This is day nine of my Lent 2013 Steam Game Back Catalogue Challenge.
I knew that I’d like Dear Esther but I was worried about pacing. About getting lost. About hours of wandering, having missed the right turning, not spotted a cave, getting bored.
I needn’t have worried. Steam tells me I just played this for 92 minutes – which will have inevitably included at least a few toilet breaks, snack stops, and checking on Polly, and there were only a couple of moments where I felt I was back tracking. It is, in retrospect, actually very linear – that, or it’s signposted perfectly.
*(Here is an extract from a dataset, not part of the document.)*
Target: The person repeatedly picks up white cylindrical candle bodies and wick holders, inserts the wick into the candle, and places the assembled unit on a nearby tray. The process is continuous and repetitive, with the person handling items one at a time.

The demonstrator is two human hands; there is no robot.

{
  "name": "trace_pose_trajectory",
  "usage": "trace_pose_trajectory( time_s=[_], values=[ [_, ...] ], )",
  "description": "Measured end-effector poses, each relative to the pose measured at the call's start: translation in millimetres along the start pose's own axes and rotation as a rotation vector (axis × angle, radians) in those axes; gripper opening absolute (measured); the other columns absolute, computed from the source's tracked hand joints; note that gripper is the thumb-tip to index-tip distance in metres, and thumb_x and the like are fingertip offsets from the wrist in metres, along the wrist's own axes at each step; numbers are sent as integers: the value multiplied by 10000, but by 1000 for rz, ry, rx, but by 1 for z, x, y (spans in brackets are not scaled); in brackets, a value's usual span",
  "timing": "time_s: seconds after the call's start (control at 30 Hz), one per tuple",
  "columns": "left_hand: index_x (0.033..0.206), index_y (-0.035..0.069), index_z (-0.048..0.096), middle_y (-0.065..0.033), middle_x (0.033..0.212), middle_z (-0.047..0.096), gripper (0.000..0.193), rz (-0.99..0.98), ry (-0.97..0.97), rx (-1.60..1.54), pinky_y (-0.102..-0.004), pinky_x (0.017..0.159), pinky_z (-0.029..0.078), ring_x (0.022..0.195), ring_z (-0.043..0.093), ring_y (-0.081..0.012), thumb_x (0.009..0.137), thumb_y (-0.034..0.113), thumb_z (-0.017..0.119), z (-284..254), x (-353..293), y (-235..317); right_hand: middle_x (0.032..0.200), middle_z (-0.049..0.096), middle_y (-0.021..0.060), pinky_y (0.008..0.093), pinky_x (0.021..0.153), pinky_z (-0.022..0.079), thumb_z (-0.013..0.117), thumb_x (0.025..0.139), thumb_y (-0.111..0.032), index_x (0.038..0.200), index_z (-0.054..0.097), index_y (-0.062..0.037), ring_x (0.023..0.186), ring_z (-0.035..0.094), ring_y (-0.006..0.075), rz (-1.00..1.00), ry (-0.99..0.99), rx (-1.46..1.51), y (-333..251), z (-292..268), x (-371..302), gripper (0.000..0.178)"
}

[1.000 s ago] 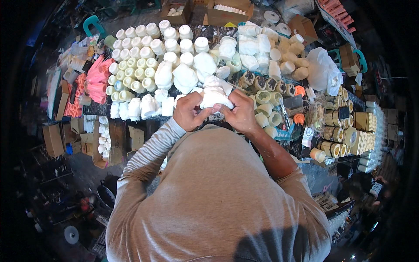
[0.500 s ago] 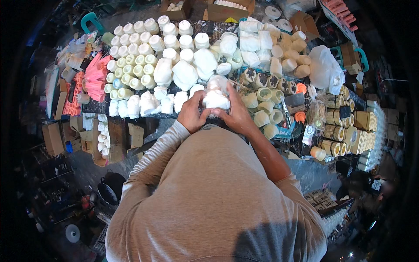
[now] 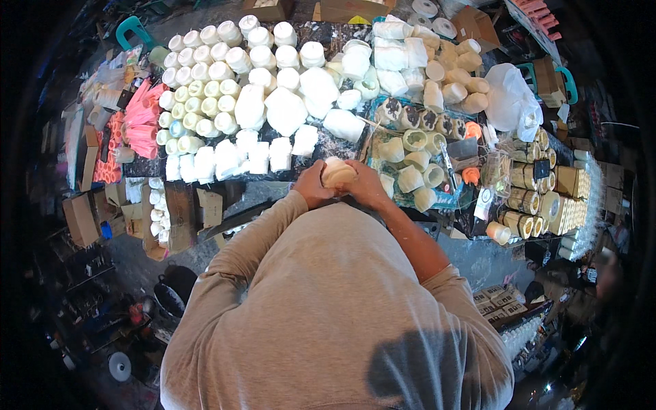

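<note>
Both hands hold a cream, rounded piece [image 3: 338,173], which looks like wax, close to my belly at the table's front edge. My left hand [image 3: 312,186] wraps its left side and my right hand [image 3: 367,183] closes on its right; the fingers hide its lower part. Just beyond lies a white block-like piece [image 3: 344,125], touched by neither hand. To the left of it stand small white rough-sided pieces [image 3: 280,154] in a row. Larger white lumps [image 3: 285,111] lie behind them.
Rows of white candles [image 3: 261,57] fill the back left, with pink pieces [image 3: 142,117] beyond. On the right are hollow cream cups [image 3: 415,140], a white plastic bag [image 3: 511,99] and banded cylinders [image 3: 519,199]. A cardboard box [image 3: 179,215] of white pieces sits below the table's left edge.
My hands have drawn back toward my body and closed more tightly. A cream piece now shows in them instead of a white lump; the white block beyond is now uncovered.
</note>
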State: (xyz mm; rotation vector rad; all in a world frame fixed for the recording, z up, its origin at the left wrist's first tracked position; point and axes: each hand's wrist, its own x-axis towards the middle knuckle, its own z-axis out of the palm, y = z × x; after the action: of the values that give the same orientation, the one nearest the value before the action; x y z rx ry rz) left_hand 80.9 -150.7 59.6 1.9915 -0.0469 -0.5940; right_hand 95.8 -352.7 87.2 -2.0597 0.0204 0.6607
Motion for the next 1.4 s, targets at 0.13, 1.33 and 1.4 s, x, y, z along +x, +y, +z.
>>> trace_pose_trajectory(
  time_s=[0.13,1.33,1.4],
  values=[
    [1066,-5,573,-232,920,673,465,41,13,70,-455,739,523,868,683,-386,735,237,793,-2,23,-13,1104,709,235,421,882,542,840,771,-237,1243,596,3,1039,691,373,70,113,-54,1,10,8,583],
    [1430,118,473,-143,1444,505,905,594,76,573,-475,1151,362,1348,479,-322,599,137,832,-21,44,-23,1026,723,67,342,787,549,653,909,-148,1078,687,-50,901,686,168,-194,-168,384,87,8,48,198],
    [1417,124,493,-128,1432,532,903,671,3,501,-472,1148,364,1332,501,-324,589,157,851,-9,64,-35,953,718,53,341,779,543,713,835,-88,1020,686,-49,891,685,163,-271,-126,301,88,5,56,192]
  ],
)
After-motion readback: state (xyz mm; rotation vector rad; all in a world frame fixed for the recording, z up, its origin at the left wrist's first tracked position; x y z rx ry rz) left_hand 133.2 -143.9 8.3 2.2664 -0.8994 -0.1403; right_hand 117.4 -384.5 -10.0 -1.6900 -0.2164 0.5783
There are, now, lots of screenshots. I’m going to attempt to hide them beneath the fold in case you are spoiler-averse – though these can’t really spoil anything. I took care not to include any text. But if you want the locations to be completely new to you, maybe you don’t want to look. I’m pretty certain it won’t hurt much though.
It is evening. You are in such a very real place. It reminds me of several coastal areas I’ve been. You can believe it completely.
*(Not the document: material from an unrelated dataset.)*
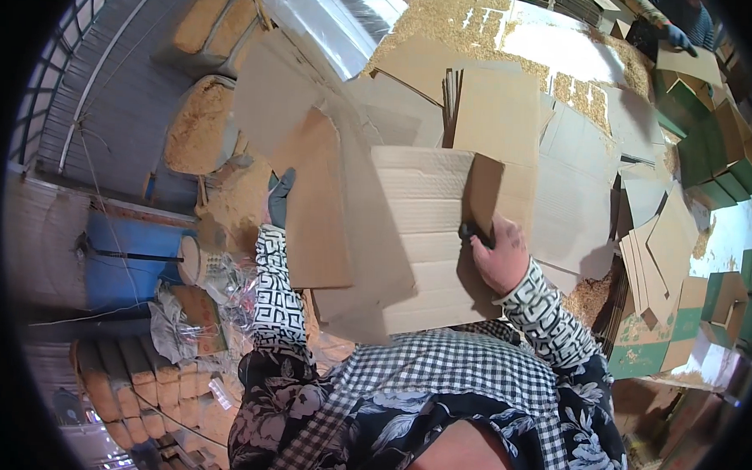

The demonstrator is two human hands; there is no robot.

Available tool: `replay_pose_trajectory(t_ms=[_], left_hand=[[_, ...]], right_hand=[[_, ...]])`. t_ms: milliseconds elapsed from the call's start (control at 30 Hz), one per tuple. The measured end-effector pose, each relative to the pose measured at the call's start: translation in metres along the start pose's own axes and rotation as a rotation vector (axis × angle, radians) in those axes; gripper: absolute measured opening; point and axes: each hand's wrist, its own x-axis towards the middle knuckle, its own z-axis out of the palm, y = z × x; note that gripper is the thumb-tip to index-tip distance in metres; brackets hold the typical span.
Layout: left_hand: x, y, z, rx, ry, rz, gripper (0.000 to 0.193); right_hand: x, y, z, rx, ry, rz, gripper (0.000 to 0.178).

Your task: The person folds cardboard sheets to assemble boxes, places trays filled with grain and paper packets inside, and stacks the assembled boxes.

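Observation:
A partly folded cardboard box [431, 204] lies in front of my body, its ribbed inner panel facing up and one flap raised on the right. My right hand [505, 254] is closed around that raised flap. At its fingertips is a small black thing [469, 232], too unclear to name. My left hand [279, 200], in a grey glove, grips the left edge of a brown cardboard panel [315, 200]; its fingers are partly hidden. Between the hands, a wide cardboard flap [368, 235] slants down toward my apron.
Flat cardboard sheets [572, 192] lie stacked beyond and right. Sawdust-like crumbs [441, 22] cover the far surface. Filled sacks [202, 125] stand left, above a blue container [131, 255]. Green-and-brown boxes [714, 160] stand right, near another person's gloved hand [679, 38].

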Motion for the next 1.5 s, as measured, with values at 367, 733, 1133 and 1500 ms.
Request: replay_pose_trajectory(t_ms=[367, 733, 1133, 1500], left_hand=[[0.029, -0.021, -0.001, -0.236, -0.075, -0.107, 0.037], [0.02, -0.074, 0.124, 0.156, -0.271, 0.065, 0.049], [0.132, -0.149, 0.143, 0.667, -0.432, -0.041, 0.052], [0.058, -0.16, 0.159, 0.568, -0.294, -0.191, 0.053]], right_hand=[[-0.012, 0.14, -0.09, 1.126, 0.325, 0.083, 0.036], [-0.017, 0.124, 0.011, 1.251, -0.419, 0.533, 0.07], [0.007, 0.169, -0.013, 0.883, -0.188, 0.67, 0.043], [0.018, 0.214, 0.008, 0.968, -0.168, 0.428, 0.064]])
Often, I turned a corner and thought “Wow!” – some breathtaking scenery, dramatic coastline.
This aerial/beacon is an ever present marker. I’m suddenly not sure if this is what I was pointing at the whole time. Did it always mark the “end” of a section?
While the island feels alive in terms of its shape, the sea, the plants, the paths, the fences – it’s pretty dead in terms of everything else. Every relic of life is abandoned and ancient.
The sky is beautiful. It’s getting later into the evening. I wonder if I could stay out here for too long. What would happen if I just sat on the cliff, watching the sunset?
There is a change of scenery, though, in chapter three.
….but entirely strange.
But before long we’re back to real and beautiful.
It’s late. I hope I’m dressed for the cold.
I don’t suppose it matters, really.
What also doesn’t matter is the “is it a game?” question. It’s an entirely pleasant (if very dark and contemplative) foray into another world. What more do you want?